Afternoon practice was more bonryaku, this time with Imagawa-sensei, whose grace and gentleness leaves us students in awe. He speaks with us in Japanese but is quick to switch to English when it's clear we're not understanding him.
Friday morning's lecture was on seasonal topics for May. I can tell this is going to be one of my favorite kinds of lecture. We covered flowers that appear in May, various poetic names for the month, the solar terms that occur in May, festivals and traditional events that occur in May, the tradition of beginning to pick tea leaves on the 88th day after Risshun, the Tokugawa-era procession of the shogun's tea jars from Uji to Edo, the processing of green tea, and the history and traditions of Children's Day.

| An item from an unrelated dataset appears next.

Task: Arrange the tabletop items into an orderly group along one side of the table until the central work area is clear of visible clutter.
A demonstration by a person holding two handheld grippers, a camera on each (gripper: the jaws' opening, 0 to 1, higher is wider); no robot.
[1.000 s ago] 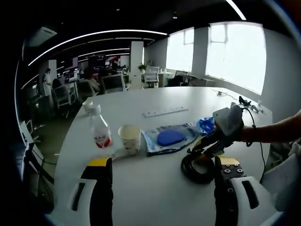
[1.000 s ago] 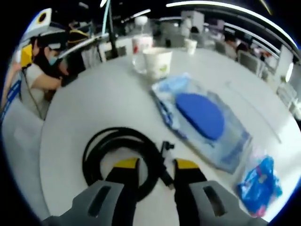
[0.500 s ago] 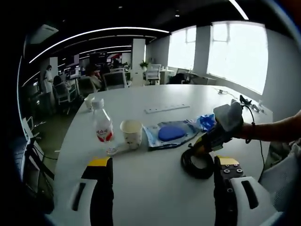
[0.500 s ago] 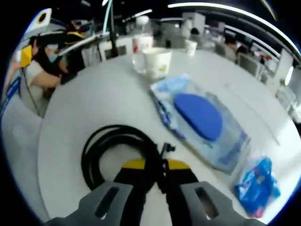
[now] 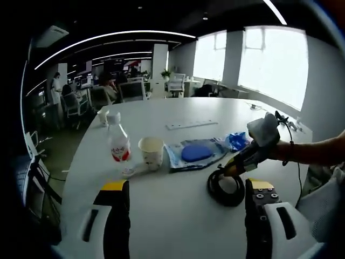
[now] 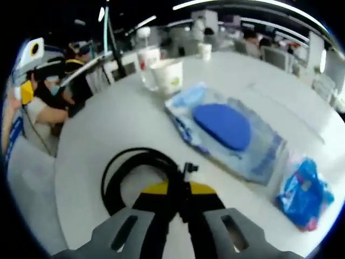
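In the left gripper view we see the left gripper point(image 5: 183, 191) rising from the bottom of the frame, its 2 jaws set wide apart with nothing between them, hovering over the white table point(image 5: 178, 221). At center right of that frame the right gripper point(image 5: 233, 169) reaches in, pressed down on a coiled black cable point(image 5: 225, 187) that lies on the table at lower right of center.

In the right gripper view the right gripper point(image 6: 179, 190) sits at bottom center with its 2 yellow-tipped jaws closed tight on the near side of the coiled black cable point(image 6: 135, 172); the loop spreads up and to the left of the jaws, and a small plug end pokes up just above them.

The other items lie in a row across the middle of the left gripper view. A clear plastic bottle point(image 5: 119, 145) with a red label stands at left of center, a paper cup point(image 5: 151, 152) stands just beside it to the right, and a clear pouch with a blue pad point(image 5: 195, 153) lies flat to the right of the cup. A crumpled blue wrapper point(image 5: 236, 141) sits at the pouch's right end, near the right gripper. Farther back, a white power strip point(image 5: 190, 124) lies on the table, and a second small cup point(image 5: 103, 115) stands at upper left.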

I practiced chitosebon for first time in the afternoon. Chitosebon is a temae created by Tantansai's wife for his sixtieth birthday; in it the utensils are carried inside a circular lacquered black box similar in size and shape to a round hat box. This was our first session with Ro-sensei, one of the teachers who doesn't speak English, but he didn't say a great deal. We had looked at some reference materials beforehand so we had a rough idea of how the temae goes. At first it felt strange to be putting down my fukusa with my left hand, but when you're putting it down to your left, it's less awkward than the alternative.
That evening it was my turn to do haigata for my class—that is, to sculpt the ash formation for the brazier we'll use on Monday. The hour of time we have in the evenings at Gakuen is plenty of time for the cleaning chores but not nearly enough time for a newbie doing haigata, so after an hour's effort I put mine aside to finish over the weekend.

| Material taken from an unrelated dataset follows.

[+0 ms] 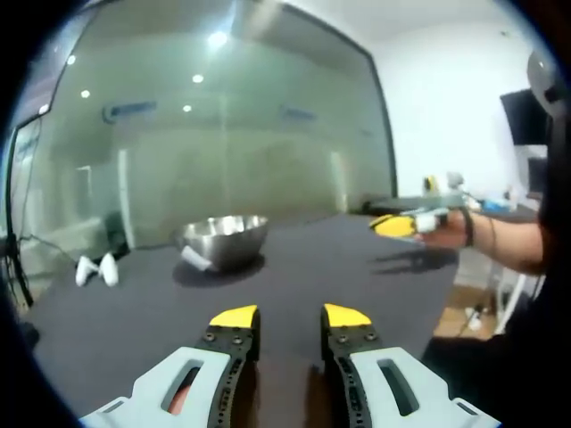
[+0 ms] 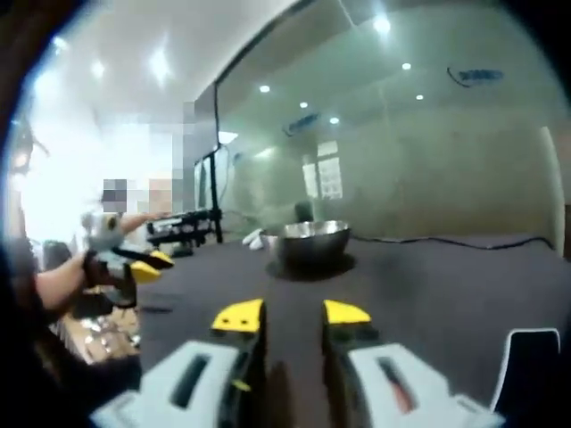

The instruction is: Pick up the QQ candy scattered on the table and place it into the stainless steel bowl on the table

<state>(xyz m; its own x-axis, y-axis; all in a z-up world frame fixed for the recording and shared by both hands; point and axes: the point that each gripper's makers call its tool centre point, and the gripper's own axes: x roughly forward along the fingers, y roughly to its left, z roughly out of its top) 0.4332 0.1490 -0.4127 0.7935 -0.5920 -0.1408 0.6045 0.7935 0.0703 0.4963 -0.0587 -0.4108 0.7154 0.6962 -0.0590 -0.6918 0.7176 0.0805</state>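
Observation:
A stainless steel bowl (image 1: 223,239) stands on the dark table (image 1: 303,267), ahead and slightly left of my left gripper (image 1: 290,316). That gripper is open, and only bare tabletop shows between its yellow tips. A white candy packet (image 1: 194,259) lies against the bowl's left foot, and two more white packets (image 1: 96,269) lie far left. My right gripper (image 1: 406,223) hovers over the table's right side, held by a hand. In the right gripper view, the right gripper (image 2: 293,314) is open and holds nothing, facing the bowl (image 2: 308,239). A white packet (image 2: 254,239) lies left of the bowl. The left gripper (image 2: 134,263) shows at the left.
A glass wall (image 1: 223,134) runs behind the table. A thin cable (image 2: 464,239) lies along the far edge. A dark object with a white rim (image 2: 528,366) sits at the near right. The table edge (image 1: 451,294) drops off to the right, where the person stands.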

On Saturday morning June and I took advantage of a 50% off sale at Kitagawa, one of the local chadogu shops. We picked up chitosebon-sized kobukusa, and I fixed myself up with a gorgeous chabako set, the box made of unlacquered wood cut with a watery motif. We treated one of our senpai to a gourmet shojin-ryori lunch at Izusen for helping us with the evening cleaning chores even though the senpai are not obligated to do them (a subject of some controversy). He in turn treated us to aburimochi at Ichiwa. If that last sentence sounds familiar, that's the same place where Kido-san treated me to aburimochi last weekend. I'm so lucky! On the way back to our respective dorms we stopped at a ceramics gallery on Kitaoji-dori with some really funky but expensive pieces.

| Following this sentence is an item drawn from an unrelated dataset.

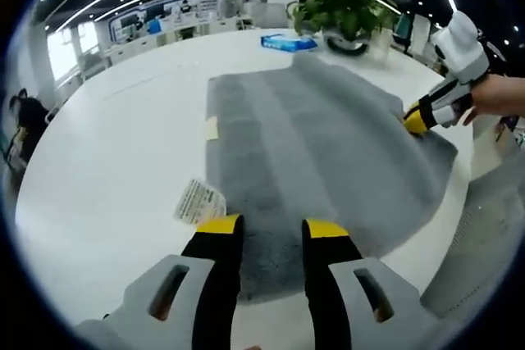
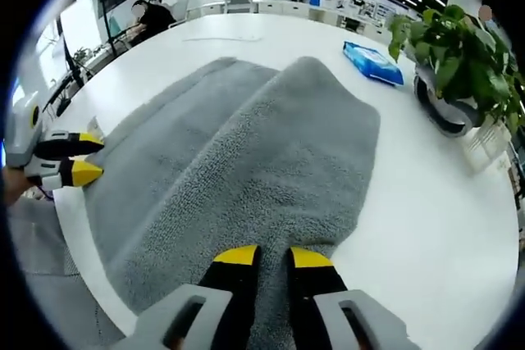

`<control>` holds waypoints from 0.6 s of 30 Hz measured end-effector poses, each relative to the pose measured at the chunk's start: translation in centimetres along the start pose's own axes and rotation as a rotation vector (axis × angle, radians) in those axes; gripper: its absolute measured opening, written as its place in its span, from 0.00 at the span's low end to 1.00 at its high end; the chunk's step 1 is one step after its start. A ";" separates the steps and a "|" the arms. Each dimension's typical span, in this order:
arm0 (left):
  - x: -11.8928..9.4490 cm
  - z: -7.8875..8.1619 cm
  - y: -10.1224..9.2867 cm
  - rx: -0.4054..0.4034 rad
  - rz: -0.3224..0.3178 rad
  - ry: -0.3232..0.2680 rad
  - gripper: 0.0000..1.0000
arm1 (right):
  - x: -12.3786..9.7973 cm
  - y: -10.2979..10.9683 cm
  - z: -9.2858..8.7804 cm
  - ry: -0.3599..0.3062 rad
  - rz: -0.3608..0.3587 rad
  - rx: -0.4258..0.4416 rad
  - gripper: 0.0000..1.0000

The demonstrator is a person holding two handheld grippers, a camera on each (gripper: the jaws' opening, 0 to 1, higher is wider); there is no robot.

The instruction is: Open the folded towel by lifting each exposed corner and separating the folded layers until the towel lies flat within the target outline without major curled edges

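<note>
Likely right tool [image 2: 269, 258], pinching towel [image 2: 246, 153] edge near counter [image 2: 426, 194] rim, drags it off; left tool [image 1: 269, 228] gapped, empty.

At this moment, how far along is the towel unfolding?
Partly done: the grey towel is spread across the white table, but a raised fold remains. In hand: the right gripper and left gripper sit at opposite edges. Left: flattening; no target outline is discernible.

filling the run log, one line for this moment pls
towel: grey, on white table, still partly folded | left gripper: open at near edge | right gripper: at towel edge, grip unclear
</note>
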State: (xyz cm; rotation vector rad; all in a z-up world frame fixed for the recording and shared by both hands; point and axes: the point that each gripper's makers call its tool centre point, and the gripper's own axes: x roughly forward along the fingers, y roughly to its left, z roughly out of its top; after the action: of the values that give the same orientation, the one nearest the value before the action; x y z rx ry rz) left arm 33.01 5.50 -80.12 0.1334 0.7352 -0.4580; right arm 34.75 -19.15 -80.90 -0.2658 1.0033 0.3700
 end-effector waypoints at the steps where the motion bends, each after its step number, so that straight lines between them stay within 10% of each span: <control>1: 0.0 0.0 0.1 -0.003 0.001 0.000 0.28 | 0.1 0.0 0.1 0.001 0.000 -0.003 0.10; 18: -0.7 -0.7 3.0 -0.079 0.076 -0.023 0.26 | 1.8 1.5 3.1 -0.010 -0.015 -0.124 0.07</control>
State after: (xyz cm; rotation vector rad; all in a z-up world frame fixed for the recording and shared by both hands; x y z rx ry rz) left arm 33.52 8.59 -80.27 0.0815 0.7226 -0.3573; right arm 37.34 -16.25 -80.94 -0.3825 0.9697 0.4204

This morning I spent 2.5 more hours on my first haigata. Gah. The end state for this kind of thing, at my stage of learning, is not so much "finished" as "given up".
June and I headed downtown afterward for a tenzarusoba lunch at 鶴喜そば and secondhand kimono shopping at Chicago. I got a couple of kimono, one of them a light green iromuji that might in retrospect need some cleaning, and a couple of obi to match. We were not quite sure about the distinction between summer (July/August) and non-summer obi, so we stuck with ones we're pretty sure are of the latter type. We walked around the basement food floor of Takashimaya a bit, but by then we were exhausted from the heavy bags, hordes of people, and rain outside, so we took a bus back to our neighborhood. A nap was really tempting, but I stopped in at Tsuruya Yoshinobu instead for namagashi and bowl of usucha, and that carried me through the rest of the evening, including a nice video Skype chat with my parents. Thank goodness for in-room Internet access.